The Alexandria Academy Upper School is a highly competitive secondary program that prepares every Latinian for entrance into America’s most selective colleges and universities.  The challenging coursework they master is supported by a personalized mentoring program and a highly professional Office of Educational Placement.  The Academy, through its administration and governing boards, is constantly working to cultivate strong relationships with the admissions offices of a few superior liberal arts colleges and research universities. 

Even the clubs, societies, sports offerings and extra-curricular activities of the Academy are designed to satisfy the constantly changing entrance requirements of the very best tertiary institutions.  Objectives of the Upper School include:

A Balance of Breadth and Depth

A liberally educated person is one who is both widely conversant in several fields of knowledge and genuinely well informed in at least one area of human inquiry.  By their seventeenth or eighteenth year, Latin students should be passionately interested in something.  At the same time, they should not have prematurely closed themselves off to the thoroughfare of ideas they will encounter in the university—and in life.  As a comprehensive secondary school, a goal of Alexandria Academy’s program is to prepare students who are well versed on all subjects that represent the cultural literacy of their time and place—and who can integrate this knowledge into a cohesive worldview while at the same time demonstrating a high level of competency and curiosity in a given area. 

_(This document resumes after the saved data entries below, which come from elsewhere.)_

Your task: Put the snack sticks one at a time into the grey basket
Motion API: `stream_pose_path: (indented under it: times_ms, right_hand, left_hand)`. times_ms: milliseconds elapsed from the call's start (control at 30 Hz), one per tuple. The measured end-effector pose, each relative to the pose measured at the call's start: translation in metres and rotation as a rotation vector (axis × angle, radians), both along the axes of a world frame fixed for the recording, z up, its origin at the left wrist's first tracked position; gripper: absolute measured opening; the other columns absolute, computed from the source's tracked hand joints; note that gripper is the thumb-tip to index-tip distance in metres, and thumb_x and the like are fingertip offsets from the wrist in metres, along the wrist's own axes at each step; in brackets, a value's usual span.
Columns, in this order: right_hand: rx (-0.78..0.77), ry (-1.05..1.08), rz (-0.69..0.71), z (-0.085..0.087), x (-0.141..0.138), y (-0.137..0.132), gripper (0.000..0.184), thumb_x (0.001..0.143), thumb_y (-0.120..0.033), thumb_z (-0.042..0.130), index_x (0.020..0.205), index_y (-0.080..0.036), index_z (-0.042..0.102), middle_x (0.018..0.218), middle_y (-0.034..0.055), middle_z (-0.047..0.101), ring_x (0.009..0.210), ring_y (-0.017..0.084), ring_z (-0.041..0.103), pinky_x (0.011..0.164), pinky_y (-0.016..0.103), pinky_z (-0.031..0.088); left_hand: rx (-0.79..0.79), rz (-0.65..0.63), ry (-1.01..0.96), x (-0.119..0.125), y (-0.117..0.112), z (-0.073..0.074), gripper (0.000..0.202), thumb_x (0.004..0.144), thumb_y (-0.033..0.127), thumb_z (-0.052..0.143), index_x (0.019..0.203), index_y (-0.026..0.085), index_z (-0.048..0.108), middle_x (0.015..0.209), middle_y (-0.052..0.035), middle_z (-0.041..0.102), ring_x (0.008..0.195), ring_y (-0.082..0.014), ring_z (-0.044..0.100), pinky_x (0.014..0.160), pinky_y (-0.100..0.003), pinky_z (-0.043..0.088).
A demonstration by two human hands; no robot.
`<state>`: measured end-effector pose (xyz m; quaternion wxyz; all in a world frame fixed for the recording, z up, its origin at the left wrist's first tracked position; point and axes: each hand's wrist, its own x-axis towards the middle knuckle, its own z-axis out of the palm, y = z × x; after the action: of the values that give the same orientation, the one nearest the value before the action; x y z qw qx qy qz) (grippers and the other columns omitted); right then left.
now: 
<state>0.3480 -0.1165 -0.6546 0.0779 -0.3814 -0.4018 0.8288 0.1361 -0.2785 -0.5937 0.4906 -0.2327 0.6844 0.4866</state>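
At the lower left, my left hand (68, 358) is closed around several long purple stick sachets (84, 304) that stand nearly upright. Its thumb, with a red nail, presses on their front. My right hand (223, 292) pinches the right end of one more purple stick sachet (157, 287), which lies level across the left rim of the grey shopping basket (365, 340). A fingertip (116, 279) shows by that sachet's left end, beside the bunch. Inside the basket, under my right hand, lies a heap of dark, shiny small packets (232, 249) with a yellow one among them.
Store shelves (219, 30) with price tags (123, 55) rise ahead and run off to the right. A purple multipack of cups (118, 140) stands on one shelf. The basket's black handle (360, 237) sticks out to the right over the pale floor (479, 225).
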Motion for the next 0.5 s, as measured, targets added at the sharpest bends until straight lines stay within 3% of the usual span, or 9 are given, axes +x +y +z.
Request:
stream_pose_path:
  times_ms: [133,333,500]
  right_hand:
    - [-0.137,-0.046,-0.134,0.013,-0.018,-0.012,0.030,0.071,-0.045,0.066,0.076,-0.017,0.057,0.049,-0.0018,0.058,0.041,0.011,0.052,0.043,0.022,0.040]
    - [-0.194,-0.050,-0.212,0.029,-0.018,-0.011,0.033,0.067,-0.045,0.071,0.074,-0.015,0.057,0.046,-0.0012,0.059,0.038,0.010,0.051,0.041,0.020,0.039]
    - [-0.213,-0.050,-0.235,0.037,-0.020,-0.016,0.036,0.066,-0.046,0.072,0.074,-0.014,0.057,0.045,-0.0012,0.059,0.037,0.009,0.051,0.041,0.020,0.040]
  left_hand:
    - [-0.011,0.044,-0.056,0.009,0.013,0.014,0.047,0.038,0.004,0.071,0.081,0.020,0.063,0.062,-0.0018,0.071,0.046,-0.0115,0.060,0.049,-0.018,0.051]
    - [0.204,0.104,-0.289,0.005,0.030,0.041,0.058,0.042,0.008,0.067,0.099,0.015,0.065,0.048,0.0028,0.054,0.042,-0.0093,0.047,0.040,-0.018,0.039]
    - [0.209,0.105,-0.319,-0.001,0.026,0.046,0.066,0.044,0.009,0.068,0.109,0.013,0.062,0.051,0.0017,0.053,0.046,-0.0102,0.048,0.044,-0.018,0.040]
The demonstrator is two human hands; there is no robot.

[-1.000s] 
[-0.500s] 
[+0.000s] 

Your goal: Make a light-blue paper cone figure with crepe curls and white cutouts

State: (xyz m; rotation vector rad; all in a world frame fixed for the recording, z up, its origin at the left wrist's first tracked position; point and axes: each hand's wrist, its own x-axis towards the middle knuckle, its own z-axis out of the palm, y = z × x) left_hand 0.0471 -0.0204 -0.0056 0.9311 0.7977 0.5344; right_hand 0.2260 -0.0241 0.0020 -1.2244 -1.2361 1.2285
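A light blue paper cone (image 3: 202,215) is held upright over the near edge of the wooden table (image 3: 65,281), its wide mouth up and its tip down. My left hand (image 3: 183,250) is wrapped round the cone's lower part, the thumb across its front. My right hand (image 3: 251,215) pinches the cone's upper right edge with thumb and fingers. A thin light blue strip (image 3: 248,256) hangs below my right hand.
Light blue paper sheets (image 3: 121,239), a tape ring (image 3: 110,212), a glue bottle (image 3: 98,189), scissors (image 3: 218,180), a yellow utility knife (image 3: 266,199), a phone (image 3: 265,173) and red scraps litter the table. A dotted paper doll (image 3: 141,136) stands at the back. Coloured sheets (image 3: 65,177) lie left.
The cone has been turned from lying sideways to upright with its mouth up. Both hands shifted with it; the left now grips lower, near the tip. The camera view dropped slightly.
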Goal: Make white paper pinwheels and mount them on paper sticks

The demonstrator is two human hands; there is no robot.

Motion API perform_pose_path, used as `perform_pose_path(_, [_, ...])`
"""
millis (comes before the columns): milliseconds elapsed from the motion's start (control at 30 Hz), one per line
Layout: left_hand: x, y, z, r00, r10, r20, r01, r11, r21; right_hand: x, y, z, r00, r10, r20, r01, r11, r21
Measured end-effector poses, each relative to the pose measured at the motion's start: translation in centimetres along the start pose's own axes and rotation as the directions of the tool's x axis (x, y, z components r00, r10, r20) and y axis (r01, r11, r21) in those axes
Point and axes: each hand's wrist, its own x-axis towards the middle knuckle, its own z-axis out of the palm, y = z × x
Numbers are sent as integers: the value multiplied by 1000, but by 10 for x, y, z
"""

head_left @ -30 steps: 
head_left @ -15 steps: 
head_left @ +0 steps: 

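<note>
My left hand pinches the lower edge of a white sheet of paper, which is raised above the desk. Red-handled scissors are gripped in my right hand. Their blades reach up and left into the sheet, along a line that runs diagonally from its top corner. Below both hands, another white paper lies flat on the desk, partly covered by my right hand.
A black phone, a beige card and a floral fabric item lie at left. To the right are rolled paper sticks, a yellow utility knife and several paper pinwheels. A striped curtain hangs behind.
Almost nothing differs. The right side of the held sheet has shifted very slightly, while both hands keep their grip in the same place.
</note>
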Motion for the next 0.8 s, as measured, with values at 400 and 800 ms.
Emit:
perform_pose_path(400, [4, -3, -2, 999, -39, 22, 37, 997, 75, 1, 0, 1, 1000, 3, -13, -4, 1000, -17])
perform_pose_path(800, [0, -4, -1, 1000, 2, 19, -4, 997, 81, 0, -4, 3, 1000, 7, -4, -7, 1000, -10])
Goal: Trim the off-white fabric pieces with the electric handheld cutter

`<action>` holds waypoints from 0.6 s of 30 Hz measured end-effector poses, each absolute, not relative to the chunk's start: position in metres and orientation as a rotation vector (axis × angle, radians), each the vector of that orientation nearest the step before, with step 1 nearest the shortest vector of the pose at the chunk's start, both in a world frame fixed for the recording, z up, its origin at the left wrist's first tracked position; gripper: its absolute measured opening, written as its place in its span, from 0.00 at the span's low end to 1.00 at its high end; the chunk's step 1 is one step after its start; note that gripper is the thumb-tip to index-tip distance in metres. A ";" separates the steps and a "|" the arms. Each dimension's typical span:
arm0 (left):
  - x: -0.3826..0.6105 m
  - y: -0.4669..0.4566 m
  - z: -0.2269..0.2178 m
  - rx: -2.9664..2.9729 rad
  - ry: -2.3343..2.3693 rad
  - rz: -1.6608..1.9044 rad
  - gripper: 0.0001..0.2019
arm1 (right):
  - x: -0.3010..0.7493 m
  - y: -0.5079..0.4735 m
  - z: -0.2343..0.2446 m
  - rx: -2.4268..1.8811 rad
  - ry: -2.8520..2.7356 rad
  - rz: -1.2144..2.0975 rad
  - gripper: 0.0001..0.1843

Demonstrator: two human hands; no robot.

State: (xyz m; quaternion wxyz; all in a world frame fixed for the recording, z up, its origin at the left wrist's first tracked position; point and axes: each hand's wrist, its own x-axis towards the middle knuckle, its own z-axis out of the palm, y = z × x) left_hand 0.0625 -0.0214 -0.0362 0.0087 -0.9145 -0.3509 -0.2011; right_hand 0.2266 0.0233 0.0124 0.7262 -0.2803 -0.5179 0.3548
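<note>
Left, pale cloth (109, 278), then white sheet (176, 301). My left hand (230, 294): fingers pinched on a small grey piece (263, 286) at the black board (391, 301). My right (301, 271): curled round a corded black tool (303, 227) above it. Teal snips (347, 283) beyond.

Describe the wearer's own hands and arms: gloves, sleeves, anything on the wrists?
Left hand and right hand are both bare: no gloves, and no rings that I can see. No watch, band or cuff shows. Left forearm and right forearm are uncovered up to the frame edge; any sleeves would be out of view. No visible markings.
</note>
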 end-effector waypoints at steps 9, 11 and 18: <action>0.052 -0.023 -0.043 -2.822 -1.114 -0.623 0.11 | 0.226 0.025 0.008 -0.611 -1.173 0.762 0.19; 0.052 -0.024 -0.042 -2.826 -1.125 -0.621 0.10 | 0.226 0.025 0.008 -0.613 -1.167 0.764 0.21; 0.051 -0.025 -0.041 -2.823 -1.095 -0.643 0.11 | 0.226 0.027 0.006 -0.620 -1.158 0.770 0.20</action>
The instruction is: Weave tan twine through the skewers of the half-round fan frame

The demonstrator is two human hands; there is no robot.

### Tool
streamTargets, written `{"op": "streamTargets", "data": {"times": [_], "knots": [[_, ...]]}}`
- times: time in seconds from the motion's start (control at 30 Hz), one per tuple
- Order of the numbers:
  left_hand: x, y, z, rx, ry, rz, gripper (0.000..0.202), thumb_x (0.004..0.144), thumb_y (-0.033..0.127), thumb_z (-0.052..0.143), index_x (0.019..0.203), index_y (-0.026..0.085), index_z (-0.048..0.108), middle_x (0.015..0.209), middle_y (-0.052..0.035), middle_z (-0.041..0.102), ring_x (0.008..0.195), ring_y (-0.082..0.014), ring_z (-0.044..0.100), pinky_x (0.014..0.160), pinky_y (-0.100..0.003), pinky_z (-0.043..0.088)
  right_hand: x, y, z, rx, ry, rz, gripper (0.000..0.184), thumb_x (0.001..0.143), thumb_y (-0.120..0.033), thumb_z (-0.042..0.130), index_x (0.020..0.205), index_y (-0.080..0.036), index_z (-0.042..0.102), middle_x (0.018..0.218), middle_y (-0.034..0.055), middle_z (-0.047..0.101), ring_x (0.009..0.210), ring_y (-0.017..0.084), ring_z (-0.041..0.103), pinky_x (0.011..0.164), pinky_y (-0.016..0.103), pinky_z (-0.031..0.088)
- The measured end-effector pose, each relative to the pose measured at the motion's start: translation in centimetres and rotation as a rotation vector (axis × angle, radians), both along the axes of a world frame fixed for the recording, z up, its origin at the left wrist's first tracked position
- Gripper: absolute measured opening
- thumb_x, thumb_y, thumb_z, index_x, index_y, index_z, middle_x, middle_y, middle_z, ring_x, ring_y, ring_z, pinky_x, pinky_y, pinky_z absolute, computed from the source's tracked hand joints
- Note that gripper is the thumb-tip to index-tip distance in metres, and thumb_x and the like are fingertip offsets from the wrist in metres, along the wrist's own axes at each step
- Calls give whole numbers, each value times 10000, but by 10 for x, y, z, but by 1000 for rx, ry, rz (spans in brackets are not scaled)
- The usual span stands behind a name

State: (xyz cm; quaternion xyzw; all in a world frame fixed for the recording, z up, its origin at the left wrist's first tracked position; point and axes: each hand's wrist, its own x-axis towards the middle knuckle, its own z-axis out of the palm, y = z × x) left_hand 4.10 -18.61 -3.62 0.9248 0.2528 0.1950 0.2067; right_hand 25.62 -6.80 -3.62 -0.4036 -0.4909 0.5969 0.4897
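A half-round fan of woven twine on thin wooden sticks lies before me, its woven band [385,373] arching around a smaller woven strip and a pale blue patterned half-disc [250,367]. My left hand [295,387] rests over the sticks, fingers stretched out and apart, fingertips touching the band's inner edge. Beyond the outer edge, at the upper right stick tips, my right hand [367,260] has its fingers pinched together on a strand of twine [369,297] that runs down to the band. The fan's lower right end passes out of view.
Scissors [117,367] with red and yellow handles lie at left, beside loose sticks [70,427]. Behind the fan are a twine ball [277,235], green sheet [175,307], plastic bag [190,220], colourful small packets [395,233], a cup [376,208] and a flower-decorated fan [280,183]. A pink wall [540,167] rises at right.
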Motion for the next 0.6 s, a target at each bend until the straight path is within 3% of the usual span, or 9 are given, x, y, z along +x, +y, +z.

The Capacity to Reason Effectively

An education in the liberal arts is an education in research and reasoning.  It produces scholars who are able to employ several modes of reasoning, selecting rational methodologies that are fruitful in the apprehension of particular subjects, issues or problems.  This kind of research and reasoning employs very basic skill sets such as listening, observation, logic, reading and conferencing along with higher order capacities such as reflection, interdisciplinary analysis, valuation and creative re-visioning.  

Cultural Literacy

The first premise of a classical education is that there are enduring expressions of Truth, Beauty, and Goodness that, although antique, are not spent.  They must be known.  In our culture, that knowledge has always included the glory that was Greece and the grandeur that was Rome.  It has always included the history, religion, literature philosophy, science and art of Europe, England and the United States.  Today, that core of knowledge is changing and expanding, but the need to master a broad survey of it remains.  Cultural Literacy simply means a well furnished mind. 

A Humane Understanding

The Academy seeks to help students see through the facts to the truth, and to know the difference.  It empowers them to perceive the metaphorical quality of all things.  It helps them understand that, just as there are laws that govern the physical universe, there are laws of human nature and societal behavior, the discovery of which enables them to read history and biography as relentlessly and dispassionately as they would the Periodic Table of the Elements.  Through The Academy’s program, students learn to value and champion the truly human things.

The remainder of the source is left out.